Norman Lewis
Although Norman Lewis (1909–79) was a first-generation Abstract Expressionist, his contribution to the New York School has largely been forgotten. His recent rediscovery, however, has begun to rectify this state of affairs and to reveal how the African-American artist forged a unique path within a normatively white movement. This modest show of sixteen works on paper from 1945 to 1975, entitled “Intuitive Markings,” could only hint at Lewis’s stylistic range, but it nevertheless confirmed that his artistic preoccupations reflected an abiding need to represent the African-American experience as much as to engage abstraction and formalist innovation.
As an artist schooled in naturalism, Lewis came out of the circle surrounding sculptor Augusta Savage during the late Harlem Renaissance and struggled to balance the social imperatives of his milieu with the prevailing formalist decrees of the art world. “The development of one’s aesthetic abilities suffers from such emphasis [on social conflict],” rendering it “merely another form of illustration,” he wrote in 1949. If Lewis never completely eclipsed the social realist roots evident in his work of the late ’30s and early ’40s, he gradually challenged them through the language of abstraction.

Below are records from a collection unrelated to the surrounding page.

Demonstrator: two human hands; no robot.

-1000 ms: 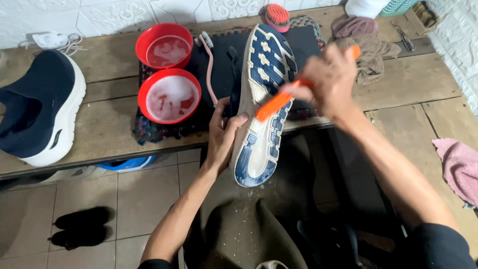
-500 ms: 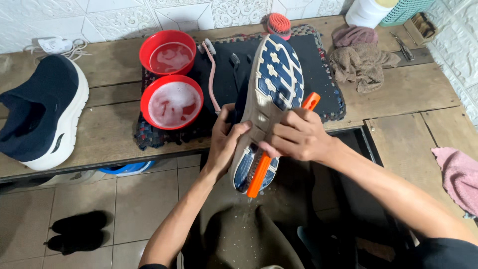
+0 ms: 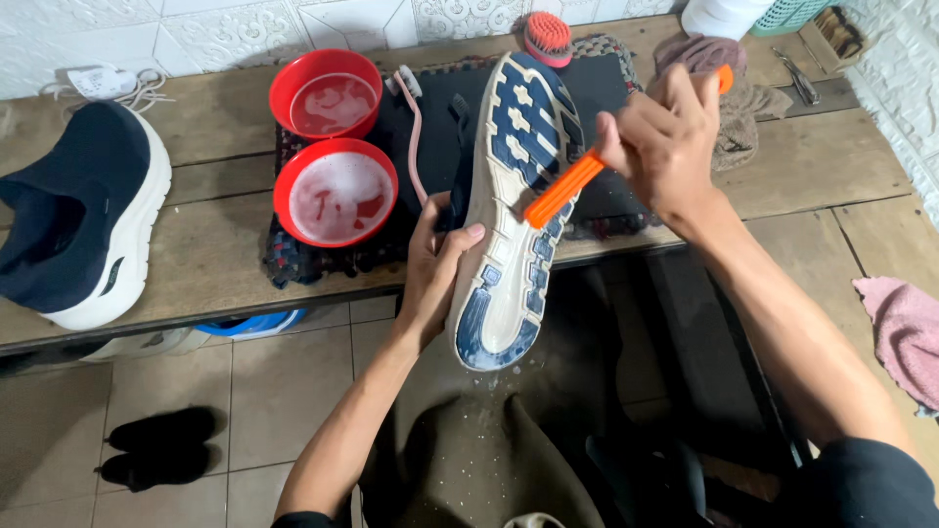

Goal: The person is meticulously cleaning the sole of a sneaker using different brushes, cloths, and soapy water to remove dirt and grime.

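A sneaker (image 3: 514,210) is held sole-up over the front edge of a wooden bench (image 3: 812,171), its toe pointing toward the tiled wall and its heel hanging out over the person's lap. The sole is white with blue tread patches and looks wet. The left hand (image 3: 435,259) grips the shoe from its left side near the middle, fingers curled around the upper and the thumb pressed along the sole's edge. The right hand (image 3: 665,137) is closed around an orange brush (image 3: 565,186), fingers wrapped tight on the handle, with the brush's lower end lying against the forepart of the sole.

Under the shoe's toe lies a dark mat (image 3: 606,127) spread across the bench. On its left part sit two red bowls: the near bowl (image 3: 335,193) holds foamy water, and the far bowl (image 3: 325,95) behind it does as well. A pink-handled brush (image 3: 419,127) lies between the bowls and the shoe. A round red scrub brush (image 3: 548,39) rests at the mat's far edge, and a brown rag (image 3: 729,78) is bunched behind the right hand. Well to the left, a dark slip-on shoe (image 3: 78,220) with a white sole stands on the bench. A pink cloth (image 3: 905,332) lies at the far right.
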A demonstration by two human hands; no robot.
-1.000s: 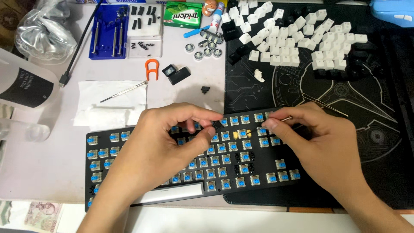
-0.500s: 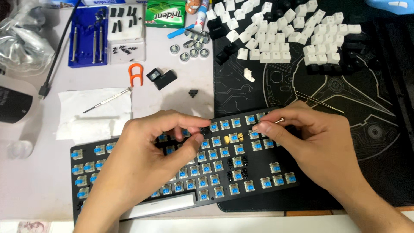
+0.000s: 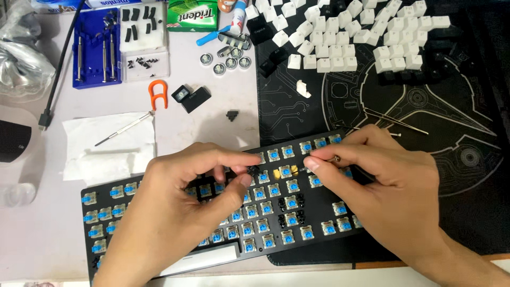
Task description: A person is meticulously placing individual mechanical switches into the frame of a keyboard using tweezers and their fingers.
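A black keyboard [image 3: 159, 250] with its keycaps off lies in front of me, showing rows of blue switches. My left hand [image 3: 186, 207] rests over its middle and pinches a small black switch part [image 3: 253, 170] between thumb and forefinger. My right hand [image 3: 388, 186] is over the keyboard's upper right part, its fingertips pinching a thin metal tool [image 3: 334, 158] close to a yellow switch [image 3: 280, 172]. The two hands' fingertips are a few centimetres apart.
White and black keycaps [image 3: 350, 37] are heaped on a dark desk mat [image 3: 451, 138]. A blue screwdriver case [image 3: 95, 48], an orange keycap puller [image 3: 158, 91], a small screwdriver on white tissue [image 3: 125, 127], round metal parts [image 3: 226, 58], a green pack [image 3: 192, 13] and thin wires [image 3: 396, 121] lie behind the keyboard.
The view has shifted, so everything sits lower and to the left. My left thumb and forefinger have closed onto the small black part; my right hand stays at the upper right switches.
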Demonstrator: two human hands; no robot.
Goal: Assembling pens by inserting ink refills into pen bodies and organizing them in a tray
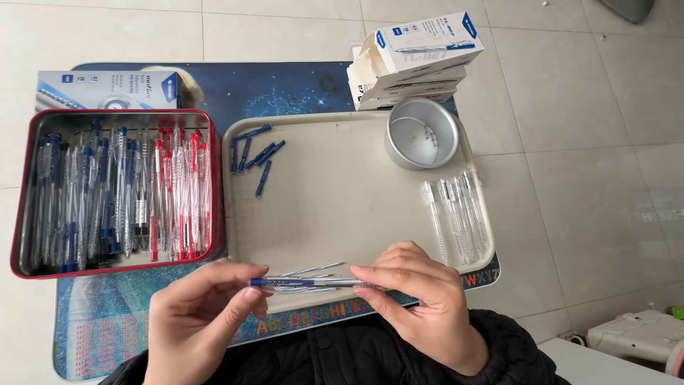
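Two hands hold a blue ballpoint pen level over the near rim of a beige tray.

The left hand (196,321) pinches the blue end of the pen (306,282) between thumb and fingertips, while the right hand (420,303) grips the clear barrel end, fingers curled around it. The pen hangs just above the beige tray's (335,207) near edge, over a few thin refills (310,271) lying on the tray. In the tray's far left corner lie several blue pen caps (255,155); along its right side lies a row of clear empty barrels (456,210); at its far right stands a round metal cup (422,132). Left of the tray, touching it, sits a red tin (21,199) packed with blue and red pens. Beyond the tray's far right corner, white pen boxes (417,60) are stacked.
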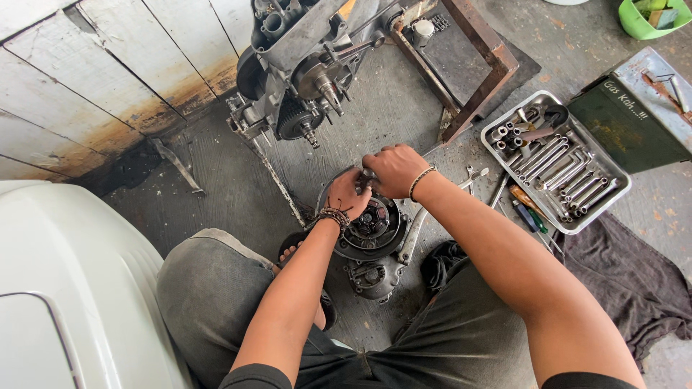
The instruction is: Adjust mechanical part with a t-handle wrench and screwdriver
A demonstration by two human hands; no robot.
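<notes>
2 bare hands meet over a round, dark metal engine part [371, 229] lying on the concrete floor [231, 187] between the person's knees. The left hand [347, 193], with beaded and cord bracelets at the wrist, has its fingers curled down tight against the upper rim of that part, at about 11 o'clock on its disc. The right hand [395, 170], with a thin braided band at the wrist, is closed into a near fist at 12 o'clock, knuckles up, gripping something small right where both hands touch; what exactly sits under the fingers is hidden. The disc shows a greasy bowl-like shell with a black inner plate carrying copper-coloured and red bits, and a duller cast aluminium housing [373, 277] lies just beside it at 6 o'clock. At 12 o'clock from the hands stands a grey engine block [303, 65] with a toothed sprocket and 2 bare shafts sticking out, held in a rusty steel frame [481, 65]. At 3 o'clock a dented shiny metal tray [618, 189] holds rows of chrome sockets and spanners, with a green metal box [627, 122] behind it and a dark rag [634, 281] below. A loose spanner [472, 176] lies near the right wrist. At 9 o'clock runs weathered whitewashed planking [86, 79], and a smooth white panel [65, 288] fills the lower left.
</notes>
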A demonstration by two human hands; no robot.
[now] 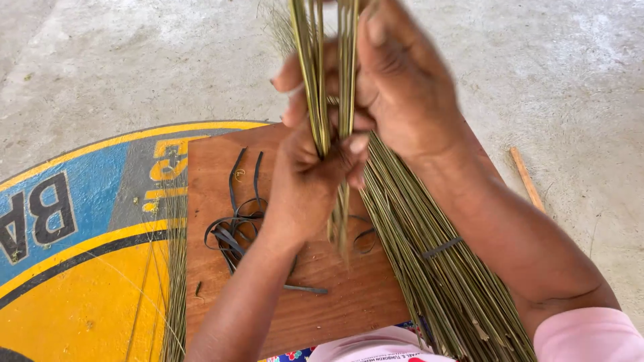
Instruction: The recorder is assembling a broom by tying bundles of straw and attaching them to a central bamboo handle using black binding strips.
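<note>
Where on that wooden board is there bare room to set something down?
The wooden board is bare along its left edge and its near strip below the black strips. Mid-board is crowded: left hand and right hand grip thin sticks, and the tied stick bundle covers the right side.

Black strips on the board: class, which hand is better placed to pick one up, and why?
Probably the left hand: it sits right beside the black strips on the wooden board; the right hand is higher, gripping the green sticks.

Pale concrete floor (557, 74) in daylight, brown wooden board (215, 174), possibly painted yellow-blue round sign (74, 268)
</note>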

Thus Lewis began to submerge his characters in an overriding pattern, as in an untitled work of 1945, in which a vestigial figure seems caught in an overlay of rectilinear cages—perhaps a metaphor for the artist’s own conflicted situation. In other works, a diverse group of characters are united within a particular formalist vocabulary. In Frolic, ca. 1958, for example, a host of fashionable and colorful figures gleaned from Harlem street life merge into a riotous mass of striated lines, as Lewis plays the language of social commentary against one of linear abstraction.
This coexistence of representation and abstraction is perhaps nowhere more poignant than in Limits, 1954, in which darkly shadowed crosses spread across a light beige ground. Formally this work could be read as anything from an illusionistic version of Lucio Fontana’s torn canvases to the blurred forms of distant stars pulsating in the darkening haze of a summer night. But something more politically resonant is going on: The linear cruciforms gradually become a harrowing image of welts and scars, the aftermath of a slave whipping. This social content pierces Lewis’s carefully orchestrated field of forms and colors.
Although his fellow AbExers shared a common interest in Jung, it is hard to consider Lewis’s achievement as emerging from any sea of universal symbolism. His subtle suspension of form and content is scarcely the product of intuition alone. Unity and division, cohesion and dissipation, all dynamic conditions of color harmony and dissonance and of static versus vibrant composition—these are the conditions that Lewis employed in his complexly personal (socially conscious) aesthetic purpose. Along with addressing the transcendent subject matter of the American Abstract Artists with whom he exhibited, Lewis continued throughout his oeuvre to attenuate his own presence in the world, never forgetting the particulars of the African-American experience—embodied by the narratives of urban families and workers—that governed his earlier realist style.